Soil fertility is essential for plant development and determines production. Farmers benefit greatly from fertile fields. However, poor agricultural management can result in land depletion. It is vital to remember the value of fertilisers and environmentally friendly farming methods in enhancing field fertility. With proper soil fertility management practises, high yields can be obtained from poor fields. As a result, growers who understand how to protect soil fertility may maximise and sustain farmland productivity.

What Is Soil Fertility?

Soil fertility refers to a soil’s ability to establish favourable chemical, physical, and biological conditions while also providing all of the necessary nutrients for plant growth. Mineral nutrients are not food for plants (since plants make food on their own via photosynthesis), but rather a supplement that gives more energy for plant development.

Nutrients can accelerate plant development, fortify their immune systems against pests and diseases, and boost fertility. Fertile soil is ideal for crop cultivation because it keeps a high level of important micro- and macroelements, ensuring plant strength and health throughout the development cycle. It is impossible to overestimate the value of fertile soil. Fertility is thus one of the first factors agricultural producers examine when planning fieldwork.

soil fertilizer

Causes and Effects of Reduced Soil Fertility

When the amount of nutrients lost from the ground exceeds the amount provided, soil fertility declines. Plants will then draw nutrients from the ground. Reserves are exhausted until there are no more resources for plant development.

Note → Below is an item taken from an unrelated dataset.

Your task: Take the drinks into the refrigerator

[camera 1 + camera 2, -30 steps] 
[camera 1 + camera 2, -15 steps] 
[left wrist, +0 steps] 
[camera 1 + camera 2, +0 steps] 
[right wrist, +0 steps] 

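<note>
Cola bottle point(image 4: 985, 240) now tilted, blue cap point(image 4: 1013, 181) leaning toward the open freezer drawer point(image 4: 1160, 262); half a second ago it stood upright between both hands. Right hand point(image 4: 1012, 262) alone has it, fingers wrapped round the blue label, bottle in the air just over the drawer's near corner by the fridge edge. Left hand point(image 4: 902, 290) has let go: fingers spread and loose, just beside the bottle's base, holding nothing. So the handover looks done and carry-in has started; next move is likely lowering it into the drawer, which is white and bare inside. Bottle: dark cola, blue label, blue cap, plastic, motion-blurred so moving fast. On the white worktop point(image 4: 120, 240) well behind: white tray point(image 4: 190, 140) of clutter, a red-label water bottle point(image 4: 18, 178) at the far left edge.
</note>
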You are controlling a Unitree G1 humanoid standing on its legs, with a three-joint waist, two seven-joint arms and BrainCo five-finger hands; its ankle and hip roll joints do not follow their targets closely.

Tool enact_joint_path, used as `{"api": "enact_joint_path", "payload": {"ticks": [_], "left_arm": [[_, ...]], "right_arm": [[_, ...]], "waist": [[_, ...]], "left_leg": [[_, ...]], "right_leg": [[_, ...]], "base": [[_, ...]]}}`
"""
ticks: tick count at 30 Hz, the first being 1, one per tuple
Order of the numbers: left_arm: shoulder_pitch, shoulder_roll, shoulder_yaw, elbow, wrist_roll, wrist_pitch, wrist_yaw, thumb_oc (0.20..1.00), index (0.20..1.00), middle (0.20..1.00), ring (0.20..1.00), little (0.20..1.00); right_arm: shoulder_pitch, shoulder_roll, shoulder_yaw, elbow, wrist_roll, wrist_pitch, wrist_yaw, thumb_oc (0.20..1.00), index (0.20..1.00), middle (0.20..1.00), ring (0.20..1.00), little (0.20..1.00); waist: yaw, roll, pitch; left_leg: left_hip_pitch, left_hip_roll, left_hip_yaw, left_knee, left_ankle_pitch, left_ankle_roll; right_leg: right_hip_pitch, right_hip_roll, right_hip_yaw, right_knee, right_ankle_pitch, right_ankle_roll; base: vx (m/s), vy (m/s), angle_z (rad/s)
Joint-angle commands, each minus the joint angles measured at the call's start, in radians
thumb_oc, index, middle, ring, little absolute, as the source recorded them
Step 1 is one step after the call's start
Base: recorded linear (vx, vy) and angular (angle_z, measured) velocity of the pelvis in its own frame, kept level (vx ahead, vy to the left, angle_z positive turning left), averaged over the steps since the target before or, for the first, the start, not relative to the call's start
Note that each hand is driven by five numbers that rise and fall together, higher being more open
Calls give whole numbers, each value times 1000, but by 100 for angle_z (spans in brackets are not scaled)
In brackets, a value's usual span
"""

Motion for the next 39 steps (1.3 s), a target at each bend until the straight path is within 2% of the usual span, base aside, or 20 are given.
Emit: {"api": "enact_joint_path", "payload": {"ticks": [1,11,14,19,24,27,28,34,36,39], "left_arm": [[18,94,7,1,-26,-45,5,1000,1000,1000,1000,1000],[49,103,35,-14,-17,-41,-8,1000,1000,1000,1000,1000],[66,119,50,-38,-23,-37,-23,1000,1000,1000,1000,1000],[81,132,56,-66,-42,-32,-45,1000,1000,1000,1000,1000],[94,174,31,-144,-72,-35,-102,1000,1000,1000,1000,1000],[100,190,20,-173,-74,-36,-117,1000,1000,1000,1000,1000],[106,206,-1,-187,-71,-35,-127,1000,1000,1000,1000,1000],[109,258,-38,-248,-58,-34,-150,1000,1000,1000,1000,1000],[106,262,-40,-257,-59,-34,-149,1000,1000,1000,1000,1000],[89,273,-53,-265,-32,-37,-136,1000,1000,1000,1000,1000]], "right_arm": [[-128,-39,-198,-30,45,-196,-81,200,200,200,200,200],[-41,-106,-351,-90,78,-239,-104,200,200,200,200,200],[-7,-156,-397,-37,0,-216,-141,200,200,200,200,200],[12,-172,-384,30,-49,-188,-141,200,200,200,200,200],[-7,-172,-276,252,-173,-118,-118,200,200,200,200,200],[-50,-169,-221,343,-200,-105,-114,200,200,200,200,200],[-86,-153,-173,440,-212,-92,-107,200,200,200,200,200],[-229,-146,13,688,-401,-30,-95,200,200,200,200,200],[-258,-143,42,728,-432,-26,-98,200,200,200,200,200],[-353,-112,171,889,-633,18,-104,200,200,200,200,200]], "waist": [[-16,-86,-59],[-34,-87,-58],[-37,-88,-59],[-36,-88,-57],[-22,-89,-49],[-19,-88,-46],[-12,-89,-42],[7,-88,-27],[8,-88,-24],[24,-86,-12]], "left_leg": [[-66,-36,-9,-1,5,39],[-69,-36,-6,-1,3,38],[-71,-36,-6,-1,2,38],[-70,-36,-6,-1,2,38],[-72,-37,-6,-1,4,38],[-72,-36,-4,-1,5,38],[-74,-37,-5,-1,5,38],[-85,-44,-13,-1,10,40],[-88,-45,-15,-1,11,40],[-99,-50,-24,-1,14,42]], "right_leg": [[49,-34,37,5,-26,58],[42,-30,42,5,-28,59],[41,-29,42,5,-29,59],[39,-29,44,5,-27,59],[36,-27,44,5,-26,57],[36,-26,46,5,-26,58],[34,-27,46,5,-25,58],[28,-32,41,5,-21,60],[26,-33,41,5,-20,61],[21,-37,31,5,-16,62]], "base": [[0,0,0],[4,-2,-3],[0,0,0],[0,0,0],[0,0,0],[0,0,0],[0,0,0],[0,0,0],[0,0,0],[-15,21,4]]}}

The following are the main reasons of soil fertility loss:

  • The application of fertilisers without considering field conditions;
  • Inappropriate cropping system
  • Crop cultivation that is ongoing
  • Extensive tillage
  • Monoculture farming
  • Full crop residue removal
  • Soil erosion and land deterioration
  • Unfavourable weather and climate.

Soil fertility loss has a severe detrimental influence not just on agricultural production but also on the surrounding ecosystems. Desertification, biodiversity loss, water pollution, and possibly harmful alterations in waterways are all consequences of land depletion.

How to Boost Soil Fertility?

Even fertile land begins to deteriorate over time, so fertility needs to be improved as well as protected. Field fertility can be increased through crop rotation, fertilisation, mixed planting, sowing green manure, mulching and fallowing. Earthworms, helpful fungi, bacteria, and protozoan unicellular creatures are all very useful to the soil, and their influence on soil fertility cannot be overstated. They enhance its structure and ability to store water by breaking down organic waste or parasitizing bacteria. Indirectly, natural pest adversaries like birds who consume bug larvae or weed seeds can help improve soil fertility.

Rotation of crops

Season after season, the same crops are grown in the same field, reducing field fertility by extracting the same chemical constituents from the ground. Crop rotation is a feasible solution to this problem because it both reduces land depletion and helps improve soil fertility. Crop rotation increases microflora diversity since each plant has different microbiological preferences. Hay plants and legumes are examples of crops that increase soil fertility.

No-Till Farming

Rejecting tillage enables soil structure to be strengthened and erosive processes to be slowed down. The existence of helpful microbes and worms is sustained at the same time as the amount of organic matter in the soil rises, carbon dioxide emissions into the atmosphere fall, and these effects. Additionally, farm employees can use the time they would have spent tillage on other, more beneficial tasks. Because it increases soil fertility, saves farmers time and money, and has a favourable effect on the environment, no-till farming is advantageous to everyone.


Although legumes typically make up for the plant’s shortage of nitrogen, sometimes this is insufficient. Additionally, the availability of additional essential nutrients affects the field’s fertility. Consequently, fertilisers are needed.

Also Read: Managing Organic Soil in Farming


For farmers, maintaining the fertility of the land is crucial. Despite the fact that there are many productive fields in the world, farmers should continually maintain soil fertility through wise cultivation. Agricultural producers must also select cultivation techniques that maximise production while taking into account their effects on current and future field productivity as well as the environment in general.